Q: What does apertium-tagger-apply-new-rules do?

A: It applies forbid and enforce rules from a new TSX file on an existing .prob file, with no need to retrain. The categories must remain the same. It is a quick solution for small changes, if you modify the TSX file a lot, it is recommended to retrain the tagger.

Q: I was told the tale that taggers work at 99% or more for English. It seems not the case in Apertium. Was it a just a tale, or the Apertium tagger is not complex enough?

A: The best tagger works at 99%. Humans generally have 98% agreement and our tagger works at around 93-95%.

Why does our English tagger work badly:

  1. the best taggers have many hand written disambiguation rules
  2. the best HMM taggers use trigrams (we use bigrams -- for speed)
  3. the best taggers use hand-tagged corpora to train with (we use untagged corpora -- for English)

So, to improve the performance, you'd need to either: 1) write better disambiguation rules, 2) adapt the tagger to use trigrams, 3) hand-tag a training corpus -- or convert one that is already tagged.

Q: The tagger is taking very little CPU anyway, It's the transfer that is CPU intensive. so why bother with CPU contraints?

A: The tagger was designed and implemented when we had 1-stage transfer (but you are welcome to re-write the tagger to use trigrams :-)

Improving the tagger performance

Q: My tagger is performing poorly. What can I do?

A: Assuming that your TSX file is OK, the best thing you can do is to add words to your dix so less words (but still some) are unknown. You can also try with another corpus.

Q: Can't I just tag a corpus with the tagger, correct the tags in places where it has selected the wrong possibility, and retrain on that file?

A: Yes you can. This is called supervised training: using a manually disambiguated corpus. You will need about 25.000 words to obtain good results.
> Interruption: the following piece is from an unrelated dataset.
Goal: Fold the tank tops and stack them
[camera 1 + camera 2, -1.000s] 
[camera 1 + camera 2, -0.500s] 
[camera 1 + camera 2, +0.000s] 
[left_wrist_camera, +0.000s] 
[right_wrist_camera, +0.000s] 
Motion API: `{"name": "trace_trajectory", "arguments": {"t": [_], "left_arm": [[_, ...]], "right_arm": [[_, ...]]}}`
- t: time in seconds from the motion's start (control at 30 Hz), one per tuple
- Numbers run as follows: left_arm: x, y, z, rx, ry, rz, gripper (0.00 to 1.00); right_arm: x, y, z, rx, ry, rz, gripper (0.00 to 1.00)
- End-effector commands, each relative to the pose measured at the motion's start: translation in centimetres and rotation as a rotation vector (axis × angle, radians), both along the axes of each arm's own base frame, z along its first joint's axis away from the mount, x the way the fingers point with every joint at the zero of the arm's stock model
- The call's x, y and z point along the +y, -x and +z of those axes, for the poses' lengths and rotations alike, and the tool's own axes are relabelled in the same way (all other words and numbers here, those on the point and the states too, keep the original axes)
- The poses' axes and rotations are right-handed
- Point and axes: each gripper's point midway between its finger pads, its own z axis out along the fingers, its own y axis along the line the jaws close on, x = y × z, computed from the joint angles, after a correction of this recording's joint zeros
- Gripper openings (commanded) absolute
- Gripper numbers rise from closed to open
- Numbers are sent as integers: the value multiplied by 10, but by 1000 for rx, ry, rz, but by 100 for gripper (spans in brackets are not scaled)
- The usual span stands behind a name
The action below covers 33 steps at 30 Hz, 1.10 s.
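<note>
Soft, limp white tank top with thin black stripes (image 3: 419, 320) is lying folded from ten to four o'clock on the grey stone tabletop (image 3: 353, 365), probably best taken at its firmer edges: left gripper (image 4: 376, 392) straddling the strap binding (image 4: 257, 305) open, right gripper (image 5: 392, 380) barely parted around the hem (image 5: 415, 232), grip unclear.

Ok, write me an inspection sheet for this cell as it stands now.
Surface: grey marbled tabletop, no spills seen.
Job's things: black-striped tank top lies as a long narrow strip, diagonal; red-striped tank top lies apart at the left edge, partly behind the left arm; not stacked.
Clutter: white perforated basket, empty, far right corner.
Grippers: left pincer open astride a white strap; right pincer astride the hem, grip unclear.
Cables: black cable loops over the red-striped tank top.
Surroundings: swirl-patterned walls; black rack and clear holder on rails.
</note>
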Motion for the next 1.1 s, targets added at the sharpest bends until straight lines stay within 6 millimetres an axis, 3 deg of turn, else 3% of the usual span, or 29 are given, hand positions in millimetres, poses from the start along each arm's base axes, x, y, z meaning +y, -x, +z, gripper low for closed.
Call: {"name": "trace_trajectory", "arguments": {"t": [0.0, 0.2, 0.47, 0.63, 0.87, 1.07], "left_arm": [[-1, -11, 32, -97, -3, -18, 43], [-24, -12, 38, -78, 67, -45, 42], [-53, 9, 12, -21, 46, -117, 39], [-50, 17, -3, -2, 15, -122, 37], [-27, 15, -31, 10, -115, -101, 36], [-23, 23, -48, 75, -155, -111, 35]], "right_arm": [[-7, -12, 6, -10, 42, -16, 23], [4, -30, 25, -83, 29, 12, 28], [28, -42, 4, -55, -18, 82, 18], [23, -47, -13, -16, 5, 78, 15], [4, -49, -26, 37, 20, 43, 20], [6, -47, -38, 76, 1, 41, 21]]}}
Q: Can I improve my unsupervised training with selected by-hand disambiguated examples?

A: You can train with a new iteration taking the probabilities from the previous training with the option --retrain. Categories must be the same, the .tsx file must be the same.

The expert here is Felipe. He said:

The option --retrain is used to retrain the tagger: In each iteration of Baum Welch, the probabilities of the Markov model are re-estimated using the probabilities obtained in the previous iteration. With --retrain what you are saying to the tagger is to read the probabilities of a file and re-estimate them with the training corpus; in other words, to add one or more iterations. For example, training with 6 iterations and retraining with 2 is equivalent to training with 8 iterations from the beginning (supposing that it has the same corpus, of course).

A way to mix supervised and unsupervised training is to train supervisedly with a manually tagged (disambiguated) corpus and afterwards re-train (--retrain) with a bigger untagged corpus.